*BRIEF:* Print this span of the material below exactly: the line with "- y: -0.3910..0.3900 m", the line with "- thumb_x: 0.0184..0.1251", and every line between them, but nothing else.

*PROVIDED INFORMATION:*

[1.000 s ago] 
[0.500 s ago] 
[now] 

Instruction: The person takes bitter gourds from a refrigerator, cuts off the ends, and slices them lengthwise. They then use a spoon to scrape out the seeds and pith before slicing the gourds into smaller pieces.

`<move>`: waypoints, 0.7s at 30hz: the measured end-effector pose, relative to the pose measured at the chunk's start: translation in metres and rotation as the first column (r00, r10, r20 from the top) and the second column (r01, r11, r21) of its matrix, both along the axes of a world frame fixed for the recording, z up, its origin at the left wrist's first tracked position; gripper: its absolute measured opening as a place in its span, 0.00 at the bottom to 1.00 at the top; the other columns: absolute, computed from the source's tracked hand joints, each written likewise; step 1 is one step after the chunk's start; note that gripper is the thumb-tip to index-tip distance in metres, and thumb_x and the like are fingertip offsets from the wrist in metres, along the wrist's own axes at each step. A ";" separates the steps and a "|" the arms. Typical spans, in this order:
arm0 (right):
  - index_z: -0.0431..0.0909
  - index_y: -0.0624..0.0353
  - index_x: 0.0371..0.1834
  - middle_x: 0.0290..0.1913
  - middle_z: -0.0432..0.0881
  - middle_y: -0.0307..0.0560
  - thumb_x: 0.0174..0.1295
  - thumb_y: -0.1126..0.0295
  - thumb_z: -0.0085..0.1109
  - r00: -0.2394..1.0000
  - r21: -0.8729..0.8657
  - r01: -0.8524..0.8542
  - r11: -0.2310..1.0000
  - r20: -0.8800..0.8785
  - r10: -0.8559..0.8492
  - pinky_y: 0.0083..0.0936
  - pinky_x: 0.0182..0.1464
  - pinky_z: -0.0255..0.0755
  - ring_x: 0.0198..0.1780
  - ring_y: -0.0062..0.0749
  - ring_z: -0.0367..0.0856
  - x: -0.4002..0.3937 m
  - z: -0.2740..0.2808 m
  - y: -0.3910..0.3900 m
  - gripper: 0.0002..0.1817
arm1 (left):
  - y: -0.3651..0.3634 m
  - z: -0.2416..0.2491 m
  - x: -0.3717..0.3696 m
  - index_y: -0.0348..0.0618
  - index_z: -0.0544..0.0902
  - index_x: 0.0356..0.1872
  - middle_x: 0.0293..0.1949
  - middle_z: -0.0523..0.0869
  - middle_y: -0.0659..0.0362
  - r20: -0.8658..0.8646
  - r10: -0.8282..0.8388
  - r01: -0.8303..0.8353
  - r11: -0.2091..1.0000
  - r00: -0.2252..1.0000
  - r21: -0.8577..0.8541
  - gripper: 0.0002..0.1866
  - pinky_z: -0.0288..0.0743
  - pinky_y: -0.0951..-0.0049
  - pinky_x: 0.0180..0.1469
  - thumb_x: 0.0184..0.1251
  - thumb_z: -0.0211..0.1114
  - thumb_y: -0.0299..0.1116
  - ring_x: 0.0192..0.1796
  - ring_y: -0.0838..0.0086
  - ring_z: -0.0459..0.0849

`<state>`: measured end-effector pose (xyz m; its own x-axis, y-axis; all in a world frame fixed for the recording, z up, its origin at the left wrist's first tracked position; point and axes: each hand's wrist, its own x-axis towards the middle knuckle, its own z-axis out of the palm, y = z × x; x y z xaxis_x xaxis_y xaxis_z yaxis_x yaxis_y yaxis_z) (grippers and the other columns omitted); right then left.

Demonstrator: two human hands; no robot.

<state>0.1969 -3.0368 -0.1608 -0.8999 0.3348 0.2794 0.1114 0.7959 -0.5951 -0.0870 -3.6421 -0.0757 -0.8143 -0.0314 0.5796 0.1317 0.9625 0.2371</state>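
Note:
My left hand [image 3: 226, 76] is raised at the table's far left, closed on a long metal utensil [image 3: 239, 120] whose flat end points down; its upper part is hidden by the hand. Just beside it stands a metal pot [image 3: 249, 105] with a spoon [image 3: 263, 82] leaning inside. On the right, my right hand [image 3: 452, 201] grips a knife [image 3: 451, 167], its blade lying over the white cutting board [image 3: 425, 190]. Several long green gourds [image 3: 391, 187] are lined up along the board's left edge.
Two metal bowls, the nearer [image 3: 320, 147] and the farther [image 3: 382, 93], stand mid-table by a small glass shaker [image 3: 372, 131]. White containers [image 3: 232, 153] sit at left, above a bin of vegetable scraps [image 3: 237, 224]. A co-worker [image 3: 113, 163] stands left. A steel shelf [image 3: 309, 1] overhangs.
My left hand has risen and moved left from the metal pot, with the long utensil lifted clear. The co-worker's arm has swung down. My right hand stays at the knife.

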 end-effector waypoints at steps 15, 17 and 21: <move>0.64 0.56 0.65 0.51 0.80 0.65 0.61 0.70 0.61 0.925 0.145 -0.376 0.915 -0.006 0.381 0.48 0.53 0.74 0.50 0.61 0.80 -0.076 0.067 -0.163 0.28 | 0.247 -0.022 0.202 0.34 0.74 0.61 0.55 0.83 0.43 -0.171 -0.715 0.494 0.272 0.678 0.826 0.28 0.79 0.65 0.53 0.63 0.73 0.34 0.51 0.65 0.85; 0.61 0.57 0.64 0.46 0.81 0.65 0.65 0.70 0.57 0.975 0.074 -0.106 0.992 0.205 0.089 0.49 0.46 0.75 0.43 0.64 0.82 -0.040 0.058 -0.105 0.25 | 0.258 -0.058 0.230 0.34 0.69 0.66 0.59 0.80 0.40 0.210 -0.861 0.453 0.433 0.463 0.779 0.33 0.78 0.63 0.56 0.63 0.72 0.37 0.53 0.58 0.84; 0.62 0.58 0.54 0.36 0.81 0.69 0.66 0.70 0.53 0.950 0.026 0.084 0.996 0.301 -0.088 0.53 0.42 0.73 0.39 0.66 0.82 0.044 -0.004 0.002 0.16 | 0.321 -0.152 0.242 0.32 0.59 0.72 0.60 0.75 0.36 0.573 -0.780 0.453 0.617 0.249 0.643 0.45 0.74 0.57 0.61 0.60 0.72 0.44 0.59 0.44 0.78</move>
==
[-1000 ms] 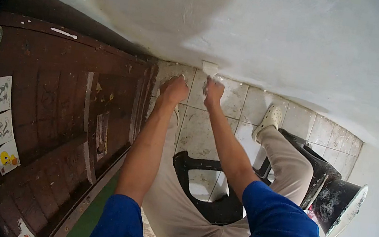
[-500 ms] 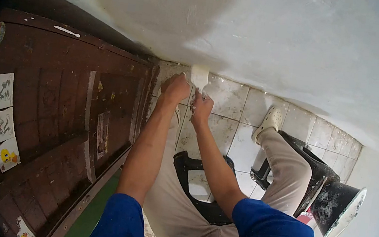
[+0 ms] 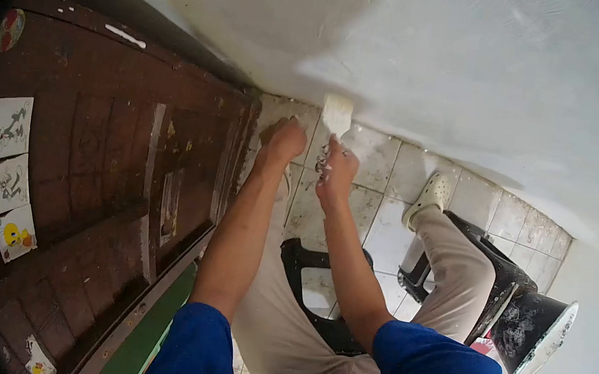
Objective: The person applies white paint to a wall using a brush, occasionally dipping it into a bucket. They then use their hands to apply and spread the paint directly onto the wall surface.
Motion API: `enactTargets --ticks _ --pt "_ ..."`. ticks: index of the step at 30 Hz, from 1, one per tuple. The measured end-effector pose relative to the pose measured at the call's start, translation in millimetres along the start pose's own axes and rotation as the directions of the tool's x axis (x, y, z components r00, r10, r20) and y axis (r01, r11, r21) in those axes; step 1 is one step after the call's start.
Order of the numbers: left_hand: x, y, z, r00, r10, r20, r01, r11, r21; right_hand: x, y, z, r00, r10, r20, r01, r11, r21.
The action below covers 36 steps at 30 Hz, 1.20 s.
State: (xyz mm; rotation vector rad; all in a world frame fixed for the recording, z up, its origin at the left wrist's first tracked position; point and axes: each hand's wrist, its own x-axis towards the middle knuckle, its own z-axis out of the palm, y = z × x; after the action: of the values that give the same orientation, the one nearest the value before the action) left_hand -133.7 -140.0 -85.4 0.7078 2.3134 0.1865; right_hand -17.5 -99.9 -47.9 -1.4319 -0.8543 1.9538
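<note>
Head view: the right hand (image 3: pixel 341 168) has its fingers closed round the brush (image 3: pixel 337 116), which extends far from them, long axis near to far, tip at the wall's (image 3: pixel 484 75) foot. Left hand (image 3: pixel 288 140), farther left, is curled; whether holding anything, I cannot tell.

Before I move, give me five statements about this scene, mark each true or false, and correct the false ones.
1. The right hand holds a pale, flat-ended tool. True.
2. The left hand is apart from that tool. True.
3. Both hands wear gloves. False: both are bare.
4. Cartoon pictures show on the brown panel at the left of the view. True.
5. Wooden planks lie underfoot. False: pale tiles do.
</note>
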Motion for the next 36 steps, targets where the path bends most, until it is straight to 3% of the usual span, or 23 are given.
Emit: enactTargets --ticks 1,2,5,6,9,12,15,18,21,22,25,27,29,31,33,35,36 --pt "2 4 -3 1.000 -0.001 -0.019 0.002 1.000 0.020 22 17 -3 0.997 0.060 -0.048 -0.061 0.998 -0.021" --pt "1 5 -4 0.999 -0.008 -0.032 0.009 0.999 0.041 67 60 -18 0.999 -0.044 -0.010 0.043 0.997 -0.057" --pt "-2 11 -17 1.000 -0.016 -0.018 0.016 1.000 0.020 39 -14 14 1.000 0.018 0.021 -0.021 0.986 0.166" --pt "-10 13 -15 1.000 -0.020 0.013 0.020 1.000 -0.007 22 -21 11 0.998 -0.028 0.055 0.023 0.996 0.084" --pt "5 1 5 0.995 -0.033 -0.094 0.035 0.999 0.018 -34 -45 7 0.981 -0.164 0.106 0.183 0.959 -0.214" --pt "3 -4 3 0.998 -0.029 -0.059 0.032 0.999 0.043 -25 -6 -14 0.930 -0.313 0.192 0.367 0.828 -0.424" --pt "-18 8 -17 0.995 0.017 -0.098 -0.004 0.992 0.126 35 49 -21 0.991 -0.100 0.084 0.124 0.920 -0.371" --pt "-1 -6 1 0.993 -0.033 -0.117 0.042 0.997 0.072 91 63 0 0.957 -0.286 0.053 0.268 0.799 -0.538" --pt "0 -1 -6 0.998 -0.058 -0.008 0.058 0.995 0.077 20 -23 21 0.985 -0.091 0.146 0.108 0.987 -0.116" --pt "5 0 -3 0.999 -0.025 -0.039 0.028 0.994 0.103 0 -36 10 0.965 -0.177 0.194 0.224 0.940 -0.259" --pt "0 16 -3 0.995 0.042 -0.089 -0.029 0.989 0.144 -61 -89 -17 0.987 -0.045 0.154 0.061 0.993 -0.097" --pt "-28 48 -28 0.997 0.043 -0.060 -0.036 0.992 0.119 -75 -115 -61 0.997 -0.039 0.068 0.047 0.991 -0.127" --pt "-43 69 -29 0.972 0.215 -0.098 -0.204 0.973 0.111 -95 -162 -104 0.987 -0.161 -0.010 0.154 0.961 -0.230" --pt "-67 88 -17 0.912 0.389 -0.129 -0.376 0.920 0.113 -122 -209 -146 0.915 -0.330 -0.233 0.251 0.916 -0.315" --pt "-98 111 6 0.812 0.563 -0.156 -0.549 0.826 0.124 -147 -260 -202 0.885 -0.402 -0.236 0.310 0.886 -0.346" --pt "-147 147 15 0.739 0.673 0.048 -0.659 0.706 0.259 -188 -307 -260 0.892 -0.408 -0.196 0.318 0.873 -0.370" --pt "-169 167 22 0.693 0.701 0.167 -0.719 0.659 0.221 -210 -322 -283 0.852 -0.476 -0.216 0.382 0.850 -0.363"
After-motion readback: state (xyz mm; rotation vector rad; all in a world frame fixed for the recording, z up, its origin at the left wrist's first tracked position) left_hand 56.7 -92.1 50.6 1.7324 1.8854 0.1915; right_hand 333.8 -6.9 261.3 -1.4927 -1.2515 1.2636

*EXERCISE SOLUTION:*
  - y: -0.3910..0.3900 m
  - gripper: 0.0002..0.1817
arm1 (left):
  - y: -0.3651..0.3634 m
  - z: -0.2416..0.2491 m
  - x: -0.3717..0.3696 m
  - index_y: -0.0348..0.0618
  - index_z: -0.0544..0.0902
  - index_x: 0.0356..0.1872
  - middle_x: 0.0293..0.1949
  - middle_z: -0.0523..0.0869
  - middle_y: -0.0659..0.0362
  - r20: -0.8658..0.8646
  - r10: -0.8282..0.8388
  - r01: -0.8303..0.8353
  - r11: -0.2091..1.0000
  - r00: -0.2252..1.0000
  - r21: -0.8577..0.8541
  - gripper: 0.0002..0.1866
  - pinky_z: -0.0288..0.0743
  - pinky_y: -0.0951..-0.0049
  - pinky_x: 0.0180..0.1469
  - thumb_x: 0.0184..0.1251

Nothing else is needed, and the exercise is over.